[WHAT THE TASK REQUIRES]
Find the string "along" in the listing below and return each line it appears in.
■ ■ ■ ■ ■
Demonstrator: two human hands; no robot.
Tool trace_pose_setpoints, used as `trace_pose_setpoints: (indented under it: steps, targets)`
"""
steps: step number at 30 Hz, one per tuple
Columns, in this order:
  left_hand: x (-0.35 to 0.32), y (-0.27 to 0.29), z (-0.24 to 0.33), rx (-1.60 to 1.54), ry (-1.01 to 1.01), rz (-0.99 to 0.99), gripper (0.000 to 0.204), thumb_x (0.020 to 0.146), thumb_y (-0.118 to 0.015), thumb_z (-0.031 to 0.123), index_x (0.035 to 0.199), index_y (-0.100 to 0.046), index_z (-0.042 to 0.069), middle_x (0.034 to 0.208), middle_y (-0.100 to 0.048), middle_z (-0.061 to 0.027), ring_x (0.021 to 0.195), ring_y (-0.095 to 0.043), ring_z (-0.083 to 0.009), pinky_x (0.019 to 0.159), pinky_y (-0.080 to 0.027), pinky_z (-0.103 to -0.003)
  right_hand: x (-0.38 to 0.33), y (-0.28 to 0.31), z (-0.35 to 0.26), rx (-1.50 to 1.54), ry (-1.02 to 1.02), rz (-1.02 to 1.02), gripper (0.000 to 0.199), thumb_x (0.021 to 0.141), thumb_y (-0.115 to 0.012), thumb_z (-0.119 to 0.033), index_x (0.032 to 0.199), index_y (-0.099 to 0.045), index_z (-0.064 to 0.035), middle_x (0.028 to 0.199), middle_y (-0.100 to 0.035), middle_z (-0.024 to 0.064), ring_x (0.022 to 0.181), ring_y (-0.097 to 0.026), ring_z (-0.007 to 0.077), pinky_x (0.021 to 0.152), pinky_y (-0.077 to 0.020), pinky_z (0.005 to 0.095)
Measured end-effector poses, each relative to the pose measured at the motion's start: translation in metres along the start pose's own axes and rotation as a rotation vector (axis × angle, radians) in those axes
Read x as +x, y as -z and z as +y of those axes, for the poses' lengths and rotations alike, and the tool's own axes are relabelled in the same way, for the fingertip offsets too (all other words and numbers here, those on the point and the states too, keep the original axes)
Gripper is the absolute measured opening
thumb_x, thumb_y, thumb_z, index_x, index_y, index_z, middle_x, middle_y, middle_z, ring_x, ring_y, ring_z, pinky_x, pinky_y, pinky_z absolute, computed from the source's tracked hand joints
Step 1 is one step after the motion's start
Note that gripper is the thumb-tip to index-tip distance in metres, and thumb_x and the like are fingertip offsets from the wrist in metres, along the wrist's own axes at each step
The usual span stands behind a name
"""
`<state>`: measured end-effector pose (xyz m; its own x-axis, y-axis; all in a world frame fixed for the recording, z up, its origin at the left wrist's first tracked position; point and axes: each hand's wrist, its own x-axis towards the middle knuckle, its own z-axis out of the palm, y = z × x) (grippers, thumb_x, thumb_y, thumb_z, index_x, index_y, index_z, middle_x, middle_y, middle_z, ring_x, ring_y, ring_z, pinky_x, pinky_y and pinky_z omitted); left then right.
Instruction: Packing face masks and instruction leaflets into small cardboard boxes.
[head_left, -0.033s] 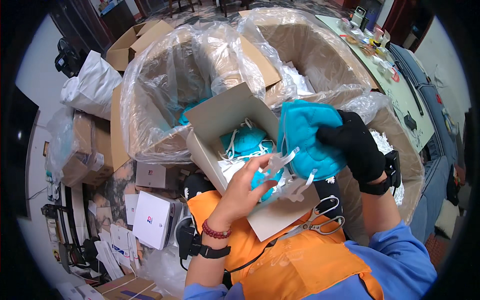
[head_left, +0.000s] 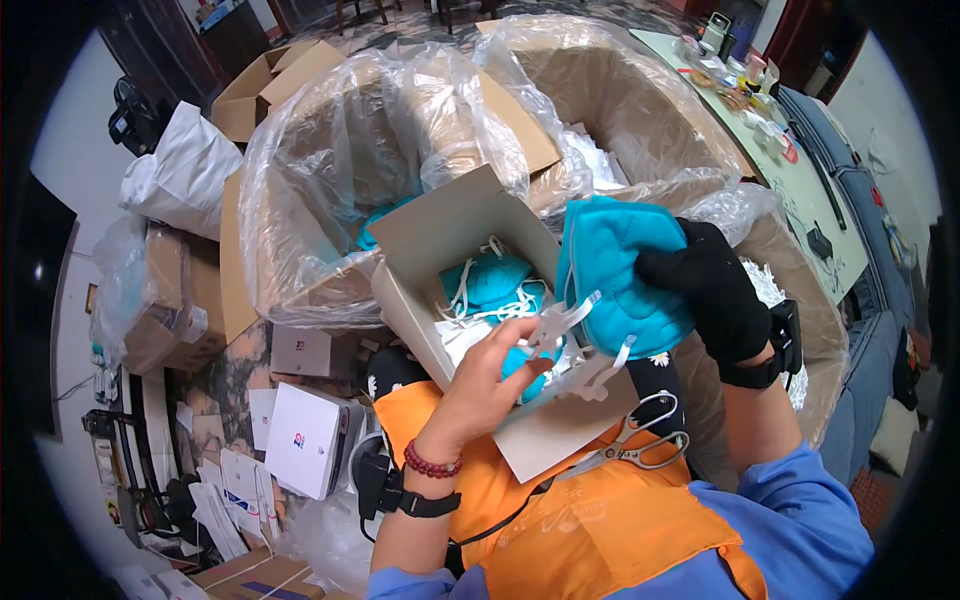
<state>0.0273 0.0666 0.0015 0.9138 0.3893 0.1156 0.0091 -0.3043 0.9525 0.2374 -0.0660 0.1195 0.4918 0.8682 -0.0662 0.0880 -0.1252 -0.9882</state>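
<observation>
Head view: the black-gloved right hand (head_left: 715, 290) is closed around a stack of soft, folded teal face masks (head_left: 610, 265), while the bare left hand (head_left: 490, 375) pinches their flat white straps (head_left: 560, 320). Both hover just over a small open grey cardboard box (head_left: 450, 240) holding more masks, resting on an orange apron (head_left: 570, 520)

Mottled stone floor (head_left: 232, 375) partly covered; cardboard cartons (head_left: 262, 95) stacked left and far; white sack (head_left: 185, 170) beside them; pale green counter (head_left: 800, 180) upper right carrying bottles and jars; dark wooden furniture (head_left: 235, 30) at far wall; even daylight.
</observation>
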Motion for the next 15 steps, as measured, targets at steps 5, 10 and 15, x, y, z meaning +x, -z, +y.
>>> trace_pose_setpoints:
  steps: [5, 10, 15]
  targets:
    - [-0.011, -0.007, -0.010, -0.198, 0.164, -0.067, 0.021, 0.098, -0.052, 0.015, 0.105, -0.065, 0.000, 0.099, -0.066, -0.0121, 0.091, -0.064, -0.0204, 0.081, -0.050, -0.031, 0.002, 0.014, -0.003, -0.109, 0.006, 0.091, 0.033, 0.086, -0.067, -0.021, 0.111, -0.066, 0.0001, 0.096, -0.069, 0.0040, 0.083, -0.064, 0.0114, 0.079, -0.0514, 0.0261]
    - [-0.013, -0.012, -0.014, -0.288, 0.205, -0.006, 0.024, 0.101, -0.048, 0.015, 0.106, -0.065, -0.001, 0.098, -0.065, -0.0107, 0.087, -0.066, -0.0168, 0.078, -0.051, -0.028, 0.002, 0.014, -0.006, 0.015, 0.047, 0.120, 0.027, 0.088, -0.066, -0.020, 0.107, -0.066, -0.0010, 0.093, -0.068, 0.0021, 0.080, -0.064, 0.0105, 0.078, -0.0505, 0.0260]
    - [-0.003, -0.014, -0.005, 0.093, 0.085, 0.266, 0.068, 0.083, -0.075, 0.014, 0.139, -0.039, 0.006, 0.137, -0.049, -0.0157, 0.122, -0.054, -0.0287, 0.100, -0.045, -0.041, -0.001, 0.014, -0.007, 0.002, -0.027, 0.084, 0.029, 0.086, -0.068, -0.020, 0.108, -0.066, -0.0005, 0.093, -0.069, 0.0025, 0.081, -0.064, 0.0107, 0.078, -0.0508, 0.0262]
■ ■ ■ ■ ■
[SOLVED PROBLEM]
Measured end-effector poses, each relative to the pose measured at the motion's start: translation in metres along the start pose's own axes and rotation as a rotation vector (axis × angle, radians) in those axes
Note that gripper is the thumb-tip to index-tip distance in metres, and thumb_x and the like are fingertip offsets from the wrist in metres, along the wrist's own axes at each step

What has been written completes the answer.